Pakistan army general

Talat Masood HI(M) SBt (Urdu: طلعت مسعُود) is a retired three-star rank army general, a political commentator, and a mechanical engineer.

His career in the military spent in the Pakistan Army Corps of EME as an engineering officer and also served as the Federal Secretary at the Ministry of Defence Production of Government of Pakistan. He is noted for his analysis on the global national security, economic stability, and often consults on politics on the national and international media networks.

== Biography ==
Talat Masood was born to a noble and highly educated Urdu speaking family of Hyderabad Deccan. He joined the Pakistan Military Academy, and was educated at the Military College of Engineering where he graduated with a B.S. in mechanical engineering.

In 1951, he gained commission in the Corps of EME, where his career in the army is mostly spent. In 1951–54, 2nd-Lt. Masood was one of the few army officers who were sent to the United Kingdom to attend the Loughborough University where he did the post-graduate studies. He gained M.S. in mechanical engineering from the Loughborough University and joined the Pakistan Ordnance Factories for evaluation of fire arms and weapons accuracy.
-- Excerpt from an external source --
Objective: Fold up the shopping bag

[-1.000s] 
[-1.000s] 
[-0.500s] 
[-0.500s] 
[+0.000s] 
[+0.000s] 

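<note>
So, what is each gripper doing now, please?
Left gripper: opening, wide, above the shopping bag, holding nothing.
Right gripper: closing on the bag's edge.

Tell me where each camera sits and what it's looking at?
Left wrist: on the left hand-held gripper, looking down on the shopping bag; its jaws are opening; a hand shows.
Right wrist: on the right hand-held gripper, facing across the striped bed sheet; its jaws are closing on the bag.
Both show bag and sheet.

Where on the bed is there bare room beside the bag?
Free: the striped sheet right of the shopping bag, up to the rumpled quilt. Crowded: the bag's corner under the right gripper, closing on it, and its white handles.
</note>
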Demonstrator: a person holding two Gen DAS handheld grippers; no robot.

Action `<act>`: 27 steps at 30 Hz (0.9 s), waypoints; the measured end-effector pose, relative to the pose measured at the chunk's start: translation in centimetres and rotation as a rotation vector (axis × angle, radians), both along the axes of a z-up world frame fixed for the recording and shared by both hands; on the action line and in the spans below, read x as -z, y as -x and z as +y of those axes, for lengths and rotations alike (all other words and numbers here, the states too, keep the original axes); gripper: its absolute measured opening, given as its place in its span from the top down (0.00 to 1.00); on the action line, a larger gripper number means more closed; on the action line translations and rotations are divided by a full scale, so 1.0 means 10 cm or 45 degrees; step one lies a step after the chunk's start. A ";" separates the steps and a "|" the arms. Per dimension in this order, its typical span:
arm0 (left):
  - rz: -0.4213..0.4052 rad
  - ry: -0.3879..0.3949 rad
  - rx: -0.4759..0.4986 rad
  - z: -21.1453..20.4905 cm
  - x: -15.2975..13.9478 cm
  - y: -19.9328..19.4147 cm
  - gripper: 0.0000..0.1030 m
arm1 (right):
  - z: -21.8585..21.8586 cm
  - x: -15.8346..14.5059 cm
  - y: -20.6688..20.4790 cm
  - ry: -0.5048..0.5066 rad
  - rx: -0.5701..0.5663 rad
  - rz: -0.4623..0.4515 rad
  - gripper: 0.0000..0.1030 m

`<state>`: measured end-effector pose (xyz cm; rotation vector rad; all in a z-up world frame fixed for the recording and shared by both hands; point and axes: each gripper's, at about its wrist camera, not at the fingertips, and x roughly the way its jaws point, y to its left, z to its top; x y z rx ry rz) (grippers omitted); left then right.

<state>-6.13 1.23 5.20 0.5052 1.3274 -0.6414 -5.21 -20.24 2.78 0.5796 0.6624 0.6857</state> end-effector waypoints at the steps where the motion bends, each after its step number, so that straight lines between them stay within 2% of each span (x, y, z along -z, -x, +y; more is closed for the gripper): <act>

He attended the Command and Staff College in Quetta where he qualified as a psc, and later went attended the National Defence University (NDU) where he gained MSc in defence studies.

He participated in the conflicts and wars with India in 1965 and in 1971, but his career mostly spent in the local defense production. About the aerial operations by PAF, Masood is of the view that: "The mobility, even the survivability of land forces depended to a large extent on air cover, so does the naval security. Superior air power is thus vital for any military engagement."

In the 1970s, he served as the chairman of the Heavy Industries Taxila (HIT), where he was involved in the design and development of the various military vehicles and the technology evaluation of the main battle tanks.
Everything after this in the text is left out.